OpenAI is leading the artificial intelligence world and has become one of the biggest competitors by introducing the GPT-4o.
OpenAI is announcing GPT-4o, a new flagship model that can reason across audio, vision and text in real time. This multimodal model is the company’s fastest.
Microsoft is thrilled to announce the launch of the GPT-4o setting a new standard for generative and conversational AI experiences. GPT-4o provides a richer and more engaging user experience.
GPT-4o is one step forward to a more innate human-computer experience and interaction. OpenAI is leading the artificial intelligence world and has become one of the biggest competitors by introducing the GPT-4o. This new age model will attract more users to its platform. The new model is the updated version of the large language model technology that powers ChatGPT. OpenAI’s Chief Executive, Sam Altman tweeted that the company has been working hard on some new things that they believe people might love.
What is GPT-4o?
The “o” in GPT-4o stands for the word “omni” which means “all” or “everything” as the company claims that their new model has something for everyone.
Achieving a more natural human-computer interaction, the model accepts any combination of texts, audio, image, and video as input and generates any combination of text, audio, and image as output. It is OpenAI’s fastest model.

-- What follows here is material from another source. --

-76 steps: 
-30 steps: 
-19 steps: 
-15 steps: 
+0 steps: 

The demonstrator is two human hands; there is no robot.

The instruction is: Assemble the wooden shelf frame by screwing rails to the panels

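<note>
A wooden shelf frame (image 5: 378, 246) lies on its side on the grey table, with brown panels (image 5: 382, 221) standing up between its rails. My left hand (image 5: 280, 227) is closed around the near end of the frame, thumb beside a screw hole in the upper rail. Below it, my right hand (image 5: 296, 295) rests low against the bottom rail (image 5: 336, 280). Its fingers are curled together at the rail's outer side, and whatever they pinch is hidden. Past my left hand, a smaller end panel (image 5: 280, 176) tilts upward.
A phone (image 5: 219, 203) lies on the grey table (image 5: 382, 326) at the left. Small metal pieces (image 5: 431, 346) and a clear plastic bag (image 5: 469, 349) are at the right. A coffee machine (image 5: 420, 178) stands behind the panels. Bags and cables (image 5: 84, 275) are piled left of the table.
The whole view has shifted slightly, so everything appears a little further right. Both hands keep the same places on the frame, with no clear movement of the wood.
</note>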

GPT-4o is better at vision and audio understanding as compared to existing models.
How fast is GPT-4o?
GPT-4o can respond to audio inputs similar to human response time in a conversation in as little as 232 milliseconds, with an average of 320 milliseconds. It includes an improved feature on text in non-English languages and is 50% cheaper. While matching the GPT-4 turbo performance it is much faster than the previous models.
Tokens are the basic unit in AI that calculates the length of the text input and is able to include punctuation marks, characters and spaces. GPT-4o requires the use of fewer tokens in languages. The token count also varies from one language to another. For example, in Arabic (from 53 to 26), Gujarati (from 145 to 33), Chinese (from 34 to 24), Spanish (from 29 to 26), English from 27 to 24).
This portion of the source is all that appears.